Struck-off doctor hit with temporary further ban after Age reporting

The Victorian Health Complaints Commissioner has slapped an interim prohibition order on a struck-off doctor who had been working for a complementary medicine provider, after The Age revealed his medical licence had been cancelled after two of his patients died.

The former doctor, Malcolm Traill, had told The Age the Hawthorn-based National Institute of Integrative Medicine hired him in 2012 despite knowing he had lost his medical licence.

Former doctor Malcolm Traill.

He said he was hired as a technician for one of the institute’s hyperthermia machines – an alternative cancer therapy that heats the body using microwaves.

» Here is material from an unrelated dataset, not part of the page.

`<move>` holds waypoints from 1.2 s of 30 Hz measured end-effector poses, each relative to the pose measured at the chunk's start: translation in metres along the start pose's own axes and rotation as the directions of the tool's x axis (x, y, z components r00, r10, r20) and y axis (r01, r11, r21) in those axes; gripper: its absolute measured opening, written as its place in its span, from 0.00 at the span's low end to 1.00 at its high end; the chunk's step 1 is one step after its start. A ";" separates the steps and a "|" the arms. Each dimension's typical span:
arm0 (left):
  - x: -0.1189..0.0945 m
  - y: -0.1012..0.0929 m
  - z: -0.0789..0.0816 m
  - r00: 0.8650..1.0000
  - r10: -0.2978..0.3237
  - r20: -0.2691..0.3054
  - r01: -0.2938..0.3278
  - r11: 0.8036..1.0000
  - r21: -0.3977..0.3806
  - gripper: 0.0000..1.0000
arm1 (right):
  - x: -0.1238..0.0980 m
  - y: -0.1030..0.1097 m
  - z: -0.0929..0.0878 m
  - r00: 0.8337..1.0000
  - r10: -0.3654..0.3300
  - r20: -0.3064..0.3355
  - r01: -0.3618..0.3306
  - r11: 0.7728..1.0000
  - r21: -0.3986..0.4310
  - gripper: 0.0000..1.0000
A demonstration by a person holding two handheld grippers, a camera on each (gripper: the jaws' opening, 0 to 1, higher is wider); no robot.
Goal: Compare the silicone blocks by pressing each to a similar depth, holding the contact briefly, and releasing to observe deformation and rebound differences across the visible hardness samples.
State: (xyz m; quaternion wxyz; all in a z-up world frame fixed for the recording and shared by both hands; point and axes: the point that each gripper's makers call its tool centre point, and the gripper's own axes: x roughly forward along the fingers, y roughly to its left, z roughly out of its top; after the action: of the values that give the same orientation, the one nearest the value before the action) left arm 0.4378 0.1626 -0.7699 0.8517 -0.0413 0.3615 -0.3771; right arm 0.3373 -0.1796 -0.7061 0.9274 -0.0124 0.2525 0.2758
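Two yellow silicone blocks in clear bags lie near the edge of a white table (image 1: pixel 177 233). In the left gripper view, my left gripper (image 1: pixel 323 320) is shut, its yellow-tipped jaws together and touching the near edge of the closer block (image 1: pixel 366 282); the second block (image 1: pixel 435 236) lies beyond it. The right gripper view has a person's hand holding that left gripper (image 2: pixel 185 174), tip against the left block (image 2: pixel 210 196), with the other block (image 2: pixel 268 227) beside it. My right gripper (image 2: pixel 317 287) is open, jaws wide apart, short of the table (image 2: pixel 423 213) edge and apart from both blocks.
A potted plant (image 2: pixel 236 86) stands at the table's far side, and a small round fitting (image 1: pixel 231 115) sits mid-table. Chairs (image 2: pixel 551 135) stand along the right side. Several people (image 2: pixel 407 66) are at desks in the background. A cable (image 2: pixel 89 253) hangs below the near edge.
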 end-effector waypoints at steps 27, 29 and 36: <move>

During the time he was there, the institute provided hyperthermia treatment to between 600 and 700 people, he said.

The National Institute of Integrative Medicine conducts complementary medicine research and offers treatment, including for cancer. A series of articles in The Age this year raised concerns about its operation and led Victoria’s Health Minister to ask the healthcare watchdog to investigate.

After questions from The Age, an institute spokesman said Mr Traill “was not employed as a medical practitioner by NIIM”.

The National Institute of Integrative Medicine, which is based in Hawthorn.Credit:Penny Stephens

“He is no longer in our employ.”

On Friday, the Victorian Health Complaints Commissioner issued an interim prohibition order on Mr Traill, banning him from offering any health services for up to 12 weeks while an investigation is under way.

Interim prohibition orders are made when the commissioner “is satisfied that it is necessary to make this order to avoid a serious risk to the health, safety or welfare of the public”.

Victorian Health Complaints Commissioner Karen Cusack said she “did not make interim prohibition orders or publish warning statements lightly”.

Health Complaints Commissioner Karen Cusack

“But where allegations of unsafe or unethical health service practices are raised, I will take action to avoid a risk to the health, safety or welfare of the Victorian public.

“I would encourage any person who is concerned about the care they or a family member or
friend may have received from Malcolm Traill to contact my office on 1300 582 113 or via
our online complaint form at hcc.vic.gov.au/make-complaint.”

Mr Traill earlier told The Age he had been recruited by the institute in 2012 after it bought a hyperthermia machine.

“[The medical board] got me for treating with hyperthermia. And then I was taken by NIIM,” Mr Traill said. “I said ‘what about the bureaucrats?’, and [they] said ‘it’s all right, [we’re] great friends with people on the Peter Mac, we’re buddy-buddies, and we’re right,’ ” he said.

“[NIIM] have a Chinese machine, which we call the NRL. That particular one, uses like a microwave oven principle, radio waves, down at a lot lower frequency. Tumours don’t like being heated up very much.

“We’ve never killed anyone yet. Treated a lot of them. I sometimes wondered how the heart manages to handle it when we treat the chest, but never had any problems.”

In 2006, Mr Traill’s medical registration was cancelled after the Medical Practitioners Board of Victoria found he failed “to exercise the care and skill of a competent medical practitioner in his treatment in 2000 and 2001 of three patients suffering from cancer”.

One, a five-year-old boy, received “microwave therapy” before dying.In a second case, Mr Traill treated a woman with lung cancer with hyperthermia, microwave therapy and lithium. She later died. At a hearing about Mr Traill’s medical registration, the tribunal heard her cancer was “potentially curable”.

Mr Traill and the National Institute of Integrative Medicine have been contacted for comment.